USDA’s Plant Protection and Quarantine (PPQ) program continues its series of articles highlighting the cutting-edge work of our Science and Technology laboratories. Every day our scientists and technical professionals apply their expertise to safeguarding agriculture and facilitating safe trade. Next up: the Domestic and Emergency Scientific Support (DESS) team—formerly known as the National Science Program Group.

“Our team is a bit different from a typical laboratory staff,” explains DESS Director Tara Holtz. “The majority of our work is done in collaboration with other S&T scientists, PPQ partners, and outside cooperators. We provide scientific leadership and cross-cutting coordination to help PPQ effectively respond, manage, and solve pest issues.”

Holtz manages the 11-person team that includes National Science Program Coordinators, Staff Scientists, Biological Science Technicians, and an APHIS Science Fellow. Together, they coordinate the scientific contributions from different laboratories and make recommendations to program leaders to enhance and improve the staff’s efforts on the ground. The DESS team also helps to inform PPQ’s scientific investments based on program needs. This links scientific advancements directly to the programs they support.

The box tree moth (pictured here) can significantly damage and potentially kill boxwood plants if left unchecked. The DESS team worked across multiple Science and Technology laboratories to provide survey and treatments options for the moth.

Holtz and the DESS team worked closely with Forest Pest Methods Laboratory and Field Operations staff to implement a large-scale field trial to monitor treatment efficacy on spotted lanternfly egg masses. “Above all, the DESS work unit strives to ensure PPQ has the information, tools, and technology to make scientifically valid operational, regulatory, and policy decisions,” said Holtz. “That means we’re at the table when PPQ meets to review, strategize, and develop tactics for box tree moth, spotted lanternfly, citrus health, coconut rhinoceros beetle, imported fire ant, fruit fly, Phytophthora ramorum, biological control, domestic seed health, and the special initiatives such as agricultural detector canine use.”
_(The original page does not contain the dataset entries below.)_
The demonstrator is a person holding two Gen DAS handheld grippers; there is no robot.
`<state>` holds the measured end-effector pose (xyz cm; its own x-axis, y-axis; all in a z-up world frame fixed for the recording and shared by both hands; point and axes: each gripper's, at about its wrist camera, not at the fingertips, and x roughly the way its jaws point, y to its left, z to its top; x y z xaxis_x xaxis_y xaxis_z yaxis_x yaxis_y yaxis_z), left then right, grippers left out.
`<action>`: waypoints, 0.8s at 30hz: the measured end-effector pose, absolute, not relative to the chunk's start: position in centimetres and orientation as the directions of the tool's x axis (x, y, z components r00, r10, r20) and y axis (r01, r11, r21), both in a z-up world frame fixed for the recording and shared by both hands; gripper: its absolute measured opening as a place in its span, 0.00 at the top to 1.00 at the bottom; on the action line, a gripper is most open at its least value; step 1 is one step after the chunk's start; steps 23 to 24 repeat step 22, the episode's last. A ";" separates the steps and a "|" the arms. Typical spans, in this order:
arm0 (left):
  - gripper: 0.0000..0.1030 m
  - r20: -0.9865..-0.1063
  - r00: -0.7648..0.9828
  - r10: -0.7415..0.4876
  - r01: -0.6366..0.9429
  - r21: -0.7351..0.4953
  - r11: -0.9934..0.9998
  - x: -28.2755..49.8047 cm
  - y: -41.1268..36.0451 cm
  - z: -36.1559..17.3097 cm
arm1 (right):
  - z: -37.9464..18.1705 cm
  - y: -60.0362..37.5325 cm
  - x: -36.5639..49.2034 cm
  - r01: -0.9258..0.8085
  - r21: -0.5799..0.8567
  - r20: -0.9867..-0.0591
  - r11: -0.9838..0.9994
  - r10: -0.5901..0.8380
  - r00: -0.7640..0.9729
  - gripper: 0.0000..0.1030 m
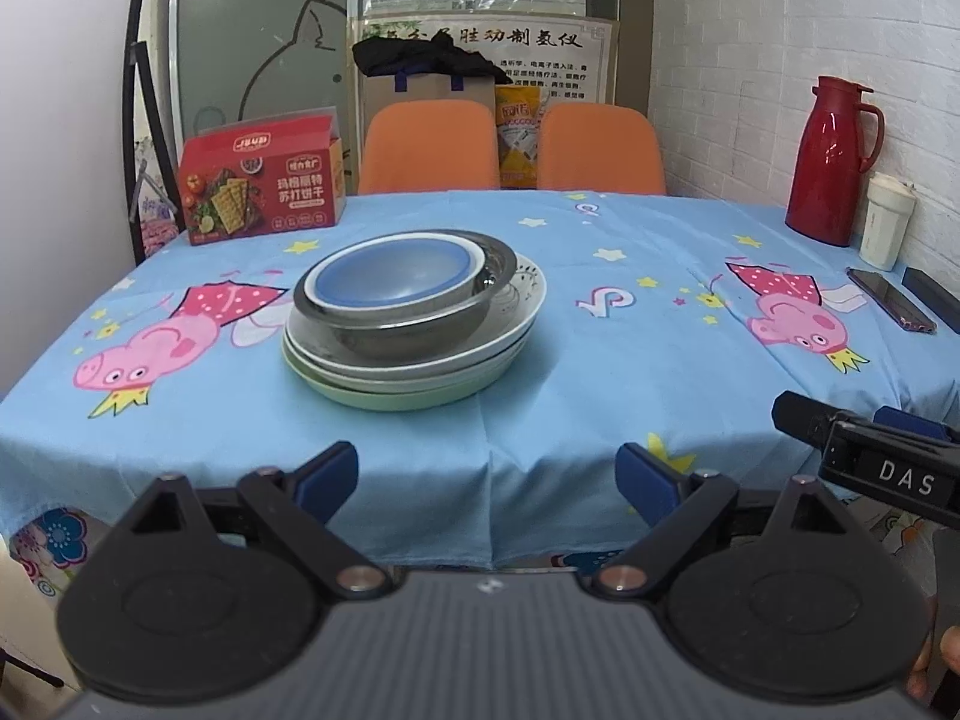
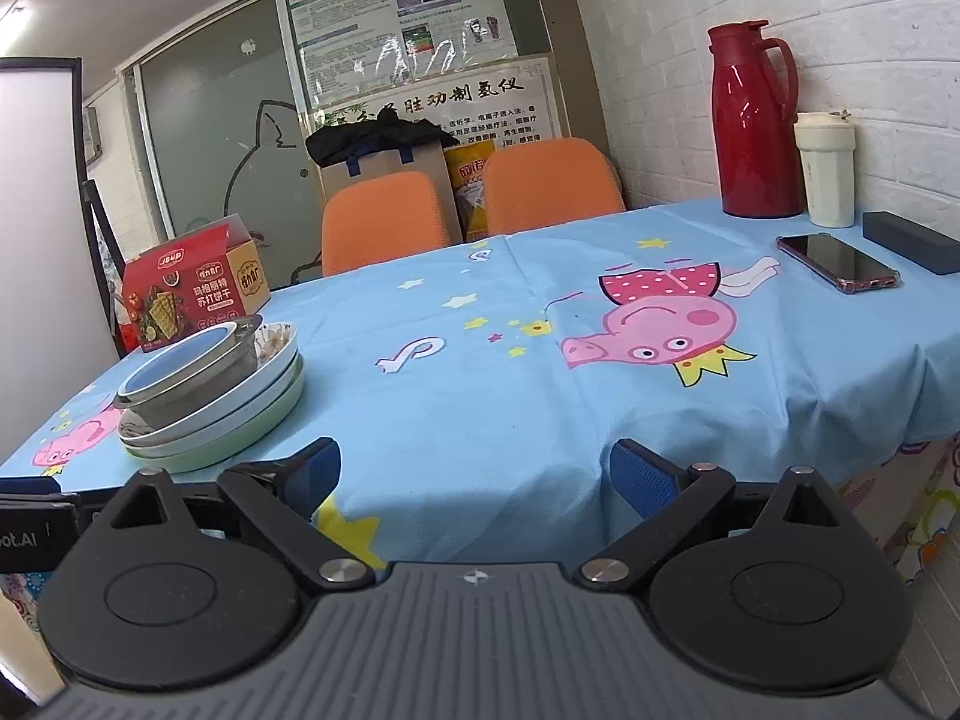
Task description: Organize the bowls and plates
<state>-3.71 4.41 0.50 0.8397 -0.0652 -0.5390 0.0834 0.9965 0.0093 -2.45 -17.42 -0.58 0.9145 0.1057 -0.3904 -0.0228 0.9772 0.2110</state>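
Observation:
A stack of dishes stands on the blue cartoon tablecloth (image 1: 600, 348). A white bowl with a blue inside (image 1: 390, 276) sits in a steel bowl (image 1: 414, 330), on white plates (image 1: 498, 336) over a pale green plate (image 1: 396, 399). The stack also shows at the left of the right wrist view (image 2: 210, 396). My left gripper (image 1: 486, 474) is open and empty, held before the table's front edge, short of the stack. My right gripper (image 2: 474, 471) is open and empty, off the front edge, to the right of the stack. It also shows in the left wrist view (image 1: 864, 450).
A red cracker box (image 1: 264, 186) stands at the far left corner. A red thermos (image 2: 756, 120), a cream cup (image 2: 828, 171), a phone (image 2: 840, 264) and a dark case (image 2: 912, 243) lie along the right wall. Two orange chairs (image 1: 510, 147) stand behind the table.

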 end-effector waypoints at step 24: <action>0.11 -0.511 0.855 -0.084 0.097 0.000 0.995 -4.4 4.7 0.8 | 0.0 -16.5 -2.9 -0.069 0.185 -0.388 0.980 0.138 0.911 0.00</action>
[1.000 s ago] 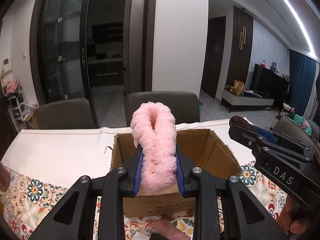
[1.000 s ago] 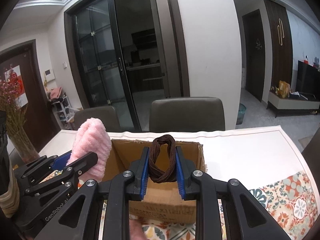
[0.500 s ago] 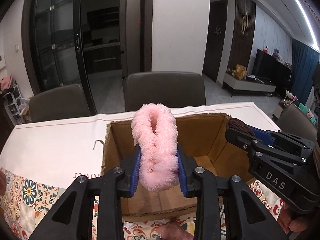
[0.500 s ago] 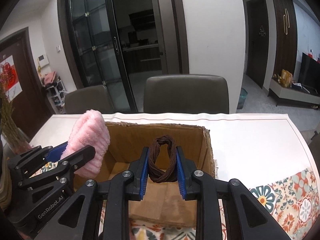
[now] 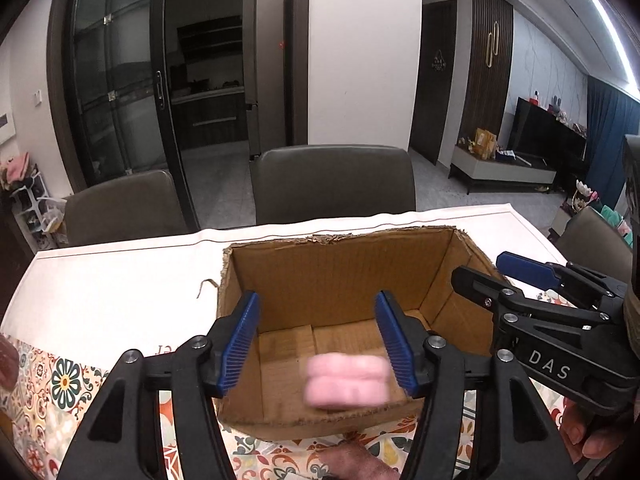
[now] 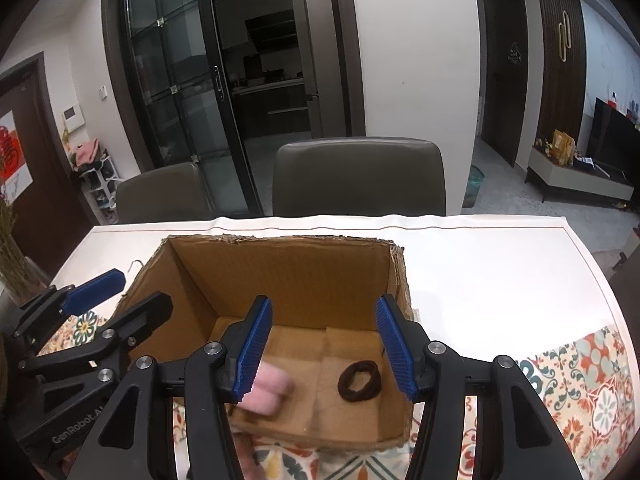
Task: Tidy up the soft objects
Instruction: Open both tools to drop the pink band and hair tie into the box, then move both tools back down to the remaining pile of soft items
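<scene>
both soft things are now inside the cardboard box (image 6: 280, 280); the pink fluffy piece (image 5: 347, 379) shows as a motion-blurred smear low in the box near its front wall, so in my reading it is dropping or only just landing; the brown hair tie (image 6: 359, 381) lies flat on the box floor, toward the right side, apart from the pink piece (image 6: 269, 391); the left gripper (image 5: 318, 344) has just been opening and now stands released, its blue pads (image 5: 239, 340) spread with nothing between them but the view down into the box; the right gripper (image 6: 324, 350) has likewise just been opening and is released, its pads (image 6: 394, 346) clear of the hair tie, which lies below them; both grippers hover over the near edge of the box, side by side; judged from this, the drop-off of these two items looks done; what is left depends on whether more soft things wait on the table (image 6: 480, 264); a pinkish shape (image 5: 352, 462) at the bottom edge of the left view, on the patterned cloth (image 6: 592, 392) just in front of the box, may be another item to gather, though it is cut off and i cannot tell what it is; a reddish patch at the far left edge of that view is equally unclear; the pink piece is too blurred to tell how it lies or whether it touches the floor; the front inner corner of the box is hidden behind the gripper bodies; the person shows only as fingers (image 5: 588, 436) around the right gripper's handle.
</scene>
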Tool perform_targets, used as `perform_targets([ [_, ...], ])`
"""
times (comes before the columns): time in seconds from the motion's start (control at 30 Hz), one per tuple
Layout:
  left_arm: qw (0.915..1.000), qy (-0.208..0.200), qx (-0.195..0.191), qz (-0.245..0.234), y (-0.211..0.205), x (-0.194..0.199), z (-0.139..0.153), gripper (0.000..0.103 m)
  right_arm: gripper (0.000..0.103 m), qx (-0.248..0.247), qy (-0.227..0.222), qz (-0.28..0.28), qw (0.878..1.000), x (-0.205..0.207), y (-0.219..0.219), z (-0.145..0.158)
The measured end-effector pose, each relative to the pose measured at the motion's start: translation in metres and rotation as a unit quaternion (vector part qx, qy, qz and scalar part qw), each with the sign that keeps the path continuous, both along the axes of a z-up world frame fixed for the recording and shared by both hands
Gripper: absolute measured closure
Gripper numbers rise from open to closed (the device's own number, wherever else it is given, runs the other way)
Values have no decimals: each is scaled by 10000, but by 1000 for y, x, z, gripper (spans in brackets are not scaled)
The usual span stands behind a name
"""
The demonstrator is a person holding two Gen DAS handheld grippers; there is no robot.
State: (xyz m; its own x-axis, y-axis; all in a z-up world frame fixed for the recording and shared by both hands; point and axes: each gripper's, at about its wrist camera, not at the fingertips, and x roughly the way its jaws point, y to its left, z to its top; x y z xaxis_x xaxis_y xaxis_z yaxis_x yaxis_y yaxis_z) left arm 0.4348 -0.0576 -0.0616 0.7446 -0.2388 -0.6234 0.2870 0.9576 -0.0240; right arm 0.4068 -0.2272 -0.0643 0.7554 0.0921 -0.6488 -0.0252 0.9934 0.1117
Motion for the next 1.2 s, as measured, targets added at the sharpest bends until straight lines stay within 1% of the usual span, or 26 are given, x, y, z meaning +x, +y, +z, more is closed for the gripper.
perform_targets([
  [0.43,9994,-299,-122,79,11,-45,30,37,48,63,-314,5,9995,-39,3,32],
  [0.53,9991,-364,-183,83,14,-59,37,37,41,81,-392,-2,9992,-52,4,39],
  [0.63,9989,-419,-189,101,17,-71,40,35,40,40,-488,-17,9988,-66,6,45],
  [0.77,9987,-457,-220,106,22,-88,42,34,40,-17,-541,-11,9985,-82,9,50],
  [0.93,9987,-410,-266,110,27,-106,42,34,40,-109,-578,-32,9983,-103,13,54],
  [1.2,9991,-332,-238,87,33,-131,36,34,40,-234,-598,-75,9979,-134,18,54],
])
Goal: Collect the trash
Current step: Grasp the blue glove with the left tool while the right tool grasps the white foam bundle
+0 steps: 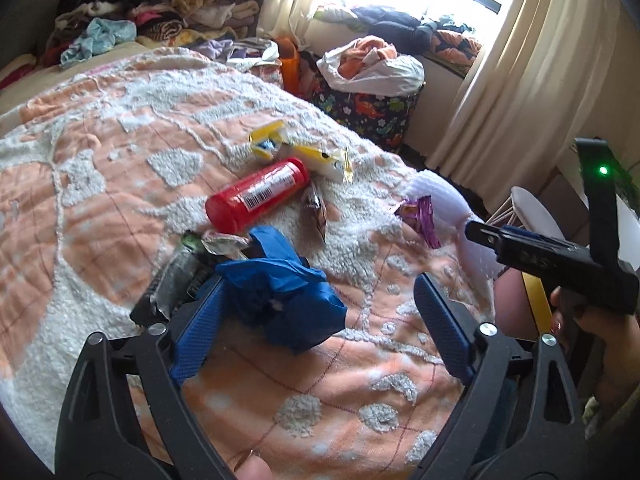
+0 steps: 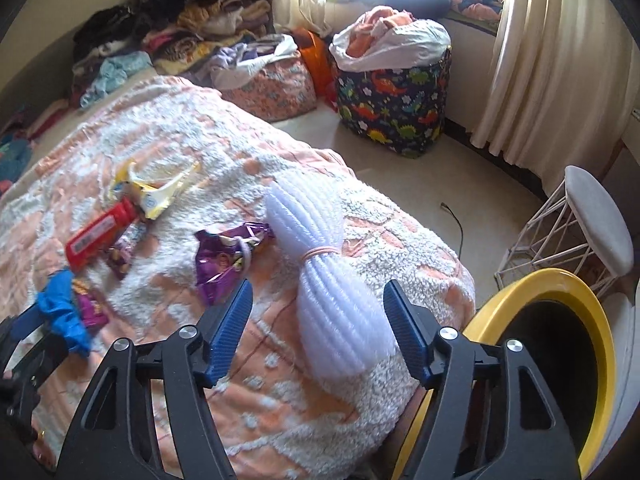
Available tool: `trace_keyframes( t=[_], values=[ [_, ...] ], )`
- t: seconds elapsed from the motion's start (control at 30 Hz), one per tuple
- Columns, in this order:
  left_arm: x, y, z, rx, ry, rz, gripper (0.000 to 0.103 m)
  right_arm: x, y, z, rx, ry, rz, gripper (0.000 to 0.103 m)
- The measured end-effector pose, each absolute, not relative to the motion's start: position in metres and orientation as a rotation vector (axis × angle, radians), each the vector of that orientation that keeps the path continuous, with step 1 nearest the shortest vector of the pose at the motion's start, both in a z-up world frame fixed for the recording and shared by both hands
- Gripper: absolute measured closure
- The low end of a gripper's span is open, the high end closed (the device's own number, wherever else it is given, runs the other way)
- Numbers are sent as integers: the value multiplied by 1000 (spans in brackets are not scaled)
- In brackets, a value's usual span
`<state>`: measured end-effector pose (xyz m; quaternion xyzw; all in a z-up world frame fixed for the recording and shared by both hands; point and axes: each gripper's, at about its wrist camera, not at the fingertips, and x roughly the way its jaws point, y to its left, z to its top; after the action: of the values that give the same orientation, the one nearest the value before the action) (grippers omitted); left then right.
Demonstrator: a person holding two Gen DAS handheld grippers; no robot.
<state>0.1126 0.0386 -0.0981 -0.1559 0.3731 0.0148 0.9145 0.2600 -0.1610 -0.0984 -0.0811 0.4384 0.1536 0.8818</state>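
On my left, the left gripper (image 1: pixel 320 316) stands spread over the bed (image 1: pixel 100 168), its left pad beside one crumpled blue glove (image 1: pixel 280 292) without pinching it. Further in I count one red tube (image 1: pixel 256 196) and two yellow cartons (image 1: pixel 268 140) — plus one purple wrapper (image 1: pixel 420 216) to their right. My right gripper (image 2: pixel 316 320) is also spread, straddling one white foam bundle (image 2: pixel 328 280) tied with a band, pads not touching it. At far right I see one yellow-rimmed bin (image 2: pixel 592 320) — beside the bed — and one white stool (image 2: pixel 592 216).

Blue wrapper (image 1: pixel 280 292) between open claw (image 1: pixel 320 320)
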Motion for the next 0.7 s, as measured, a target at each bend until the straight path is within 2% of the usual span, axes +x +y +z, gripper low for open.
trace_keyframes(
  t=[0.07,0.13,0.17,0.23,0.3,0.4,0.7],
  values=[
    [114,38,-101,-320,779,35,29,268,-159,-106,-185,940,306,46],
    [116,38,-105,-324,795,38,35,276,-156,-113,-198,964,291,59],
    [117,39,-107,-326,804,39,41,278,-155,-115,-203,971,295,68],
    [119,42,-110,-333,818,42,44,276,-156,-115,-186,961,301,72],
    [119,46,-114,-350,831,49,59,271,-157,-113,-158,950,317,75],
    [119,50,-118,-366,845,54,75,259,-163,-109,-75,937,343,76],
    [113,43,-110,-344,828,-15,87,210,-177,-93,73,878,412,76]
  ],
)
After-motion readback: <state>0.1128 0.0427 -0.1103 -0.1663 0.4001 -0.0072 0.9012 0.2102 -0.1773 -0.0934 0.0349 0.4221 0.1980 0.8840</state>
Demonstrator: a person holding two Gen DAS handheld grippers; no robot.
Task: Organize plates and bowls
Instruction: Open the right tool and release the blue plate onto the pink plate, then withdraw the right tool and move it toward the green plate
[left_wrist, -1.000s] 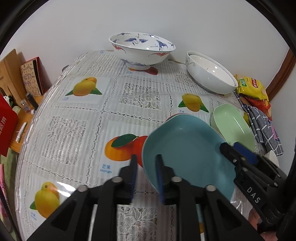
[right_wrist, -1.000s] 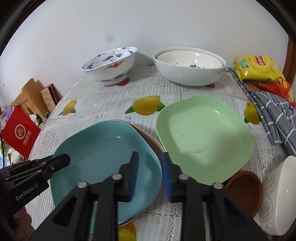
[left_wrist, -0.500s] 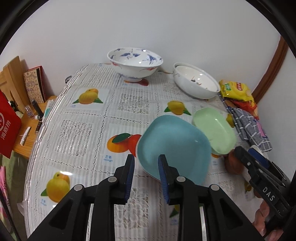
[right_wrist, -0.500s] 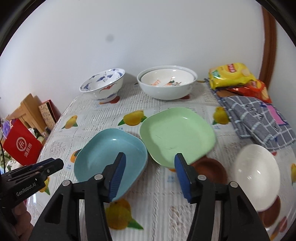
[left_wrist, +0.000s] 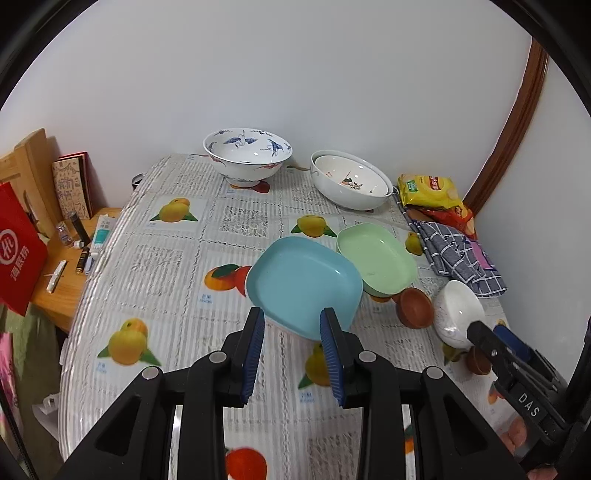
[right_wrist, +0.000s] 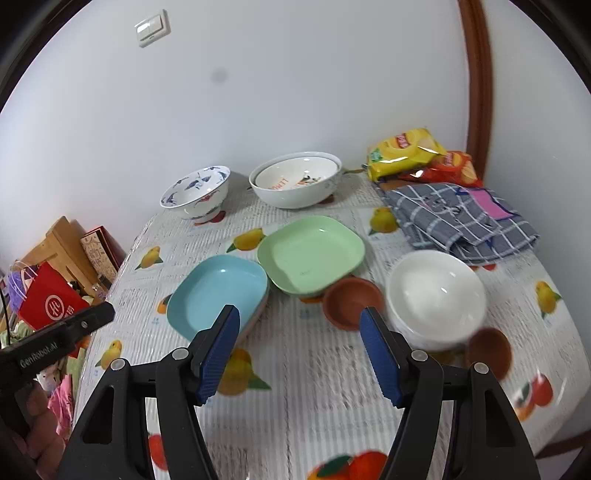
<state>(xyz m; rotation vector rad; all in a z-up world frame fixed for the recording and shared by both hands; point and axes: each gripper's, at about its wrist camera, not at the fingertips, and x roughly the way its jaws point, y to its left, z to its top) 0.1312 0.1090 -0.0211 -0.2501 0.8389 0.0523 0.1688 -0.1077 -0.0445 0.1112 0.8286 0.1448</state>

PPQ’s emergency and domestic programs are the cornerstone of the DESS team’s work; however, because of their vast knowledge and skillset, they also support the mission and goals of these foundational programs:

  • The National Plant Protection Laboratory Accreditation Program: This program evaluates laboratories that use molecular diagnostics to support PPQ programs to ensure their capability to make accurate diagnostic determinations for regulatory purposes. 
  • Plant Protection Act Section 7721: APHIS provides funding annually through the Plant Pest and Disease Management and Disaster Prevention Program and the National Clean Plant Network programs under the authority of the Plant Protection Act’s (PPA) Section 7721.
  • Harmonization Advisory Group: This group develops, coordinates, and advances U.S. strategies for safe trade in plant commodities through the development and use of science-based standards in the International Plant Protection Convention and the North American Plant Protection Organization.